Spaghetti with enoki and Japanesey mesclun salad
for the pasta:
Spaghetti, enoki, butter, garlic, shoyu, mirin, dashi stock, black pepper, dried seaweed and parsley for garnish
for the salad:
mesclun greens, grape tomatoes, dashi stock, mirin, olive oil, furikake
*quantity not specified because I’m lazy and also because it really depends on your taste.
1. Boil the spaghetti.
2. While waiting for the pasta to cook, tend to the mushroom. Melt butter in the skillet (I use 1 tbs). Add garlic and wait until it’s softened. Add enoki and all the condiments. Play with the flavors until it suits your taste. Be careful not to overcook the enoki.
3. Pasta is done! Add the nooldles to the skillet. Flavor-check one last time. Finish with a little bit of freshly ground black pepper, dried seaweed and parsley.
4. For the salad dressing, mix dashi, mirin and olive oil together. Drizzle it on the mesclun greens. Mix well. Finish with a generous sprinkle of furikake.
Sesame crusted tuna, cold buckwheat soba salad, sauteed shitake mushroom
That same Sunday I made the enoki pasta, I remember I went on to make a more full-blown Japanesey meal for dinner. All the credits to James who insisted that we eat his tuna, proceeded to cook the tuna, and took all these pictures once again.
James made these super-photogenic tuna (recipe here)

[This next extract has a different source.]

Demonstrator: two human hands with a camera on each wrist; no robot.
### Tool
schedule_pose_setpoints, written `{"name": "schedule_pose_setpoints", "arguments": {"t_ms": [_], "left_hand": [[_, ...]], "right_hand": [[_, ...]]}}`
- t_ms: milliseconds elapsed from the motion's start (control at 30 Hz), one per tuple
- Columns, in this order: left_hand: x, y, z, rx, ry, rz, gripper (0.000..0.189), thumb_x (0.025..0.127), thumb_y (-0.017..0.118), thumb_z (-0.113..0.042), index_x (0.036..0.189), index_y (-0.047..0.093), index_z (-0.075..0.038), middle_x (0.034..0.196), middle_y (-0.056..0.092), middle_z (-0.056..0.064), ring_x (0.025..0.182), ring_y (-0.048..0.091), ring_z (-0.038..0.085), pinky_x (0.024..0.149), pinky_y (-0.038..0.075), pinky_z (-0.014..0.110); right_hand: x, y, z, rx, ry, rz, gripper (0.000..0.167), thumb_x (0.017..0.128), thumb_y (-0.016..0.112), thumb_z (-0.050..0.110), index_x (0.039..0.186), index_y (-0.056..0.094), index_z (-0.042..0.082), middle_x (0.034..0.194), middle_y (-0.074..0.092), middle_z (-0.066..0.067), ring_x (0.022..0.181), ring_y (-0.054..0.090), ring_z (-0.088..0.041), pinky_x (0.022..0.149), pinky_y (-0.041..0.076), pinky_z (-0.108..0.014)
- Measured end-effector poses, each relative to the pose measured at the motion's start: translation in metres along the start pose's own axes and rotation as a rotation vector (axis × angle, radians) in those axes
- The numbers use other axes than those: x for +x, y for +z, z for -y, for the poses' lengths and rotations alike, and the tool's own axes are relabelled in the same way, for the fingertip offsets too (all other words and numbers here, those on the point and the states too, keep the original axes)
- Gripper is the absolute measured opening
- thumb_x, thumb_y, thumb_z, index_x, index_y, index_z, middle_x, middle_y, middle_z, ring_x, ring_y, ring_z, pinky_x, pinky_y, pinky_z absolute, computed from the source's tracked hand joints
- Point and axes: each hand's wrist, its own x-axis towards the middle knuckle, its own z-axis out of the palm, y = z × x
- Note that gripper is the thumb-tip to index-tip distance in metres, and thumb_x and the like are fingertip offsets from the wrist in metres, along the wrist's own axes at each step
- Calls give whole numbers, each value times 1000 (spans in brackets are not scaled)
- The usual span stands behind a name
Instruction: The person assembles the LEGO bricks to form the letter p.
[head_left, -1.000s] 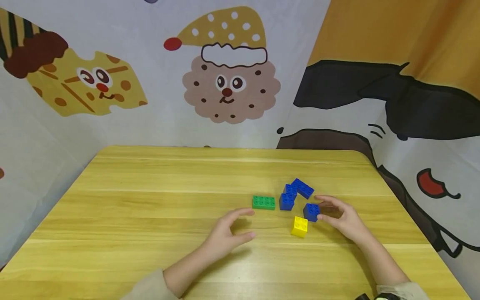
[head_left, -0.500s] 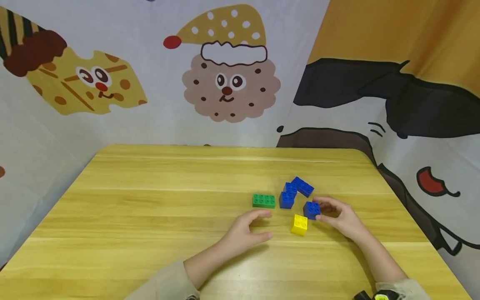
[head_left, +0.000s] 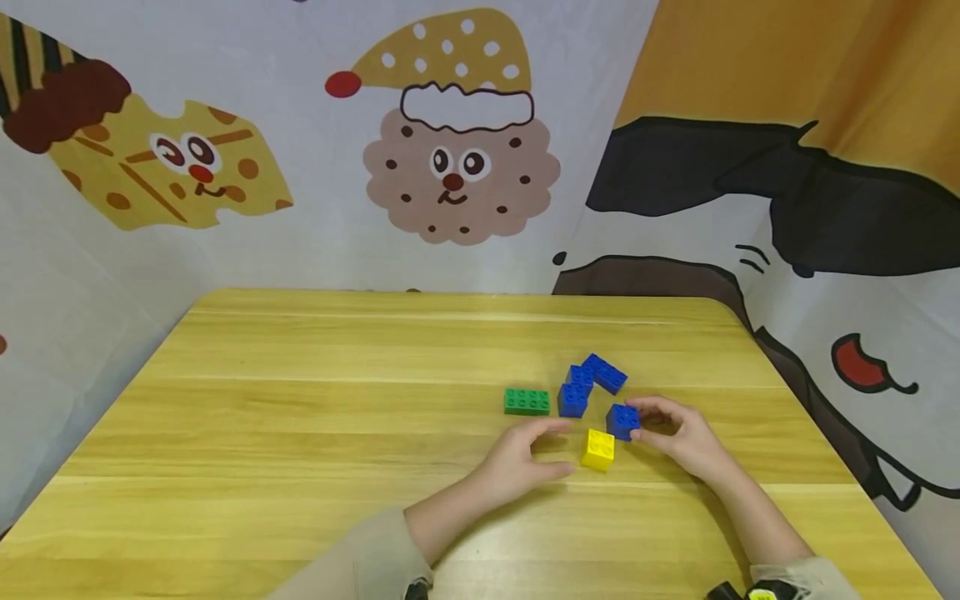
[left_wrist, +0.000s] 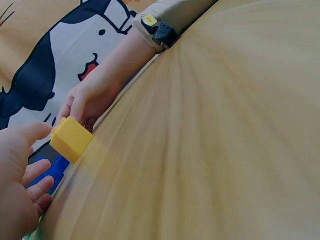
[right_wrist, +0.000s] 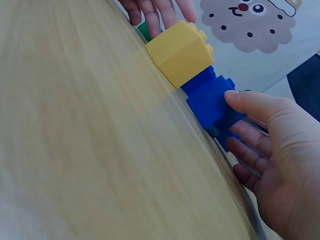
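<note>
My right hand [head_left: 686, 439] holds a square blue toy brick [head_left: 622, 423] at its right side, thumb at the front and fingers behind. In the right wrist view the thumb lies against that brick's face. Just left of it a square yellow brick [head_left: 597, 452] stands on the table, studs up. My left hand [head_left: 513, 467] is beside the yellow brick, its thumb and fingers spread toward it with a gap between. The left wrist view shows the fingertips [left_wrist: 46, 184] close to the yellow brick, holding nothing.
Behind the hands lie a green eight-stud brick [head_left: 527, 402], two more blue bricks close together, the nearer blue one [head_left: 572, 403] in front, and an angled long blue brick [head_left: 606, 375]. The wooden table [head_left: 315, 400] meets a cartoon-printed cloth [head_left: 300, 258] at the back.
My left hand has moved right across the table, from in front of the green brick to beside the yellow one. The right hand and the bricks have stayed in place.
</note>
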Motion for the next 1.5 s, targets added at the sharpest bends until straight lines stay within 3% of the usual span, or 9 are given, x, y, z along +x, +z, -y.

Since the guy was adamant about searing tuna, I was relegated to fashioning the sides. First I made a simple cold soba salad with crisp cucumber julienne using the same dressing that I made for the mesclun salad I ate earlier for lunch. I happened to have shitake mushroom on hand, so I sauteed it really quickly with butter and the same three condiments I used for the enoki pasta I ate earlier for lunch. Hah! How uninspired. But together, they made a light and balanced meal with the fish as the main protein anchoring the dish, the cold soba for carbs and refreshing taste, and the buttery shitake to round out the flavors.
Cold soba salad with cucumber and dried seaweed
I’m only putting this picture up so I can credit Ry for the placemats and chopsticks that he got for me from Shanghai. Haha, how thoughtful of you Ry!
To further prove my point of the easy-breeziness of this Japanese-y style of cooking, the following salad was put together in literally one minute. I took out a bowl and threw in some mesclun greens, leftover buckwheat soba, smoked salmon and grape tomatoes. Then I poured in a little bit of dashi, mirin and rice wine vinegar (no need for oil! very diet friendly) and finished with a dash of furikake and dried seaweed. It made a very satisfying and healthful (albeit a little sodium-laden) lunch.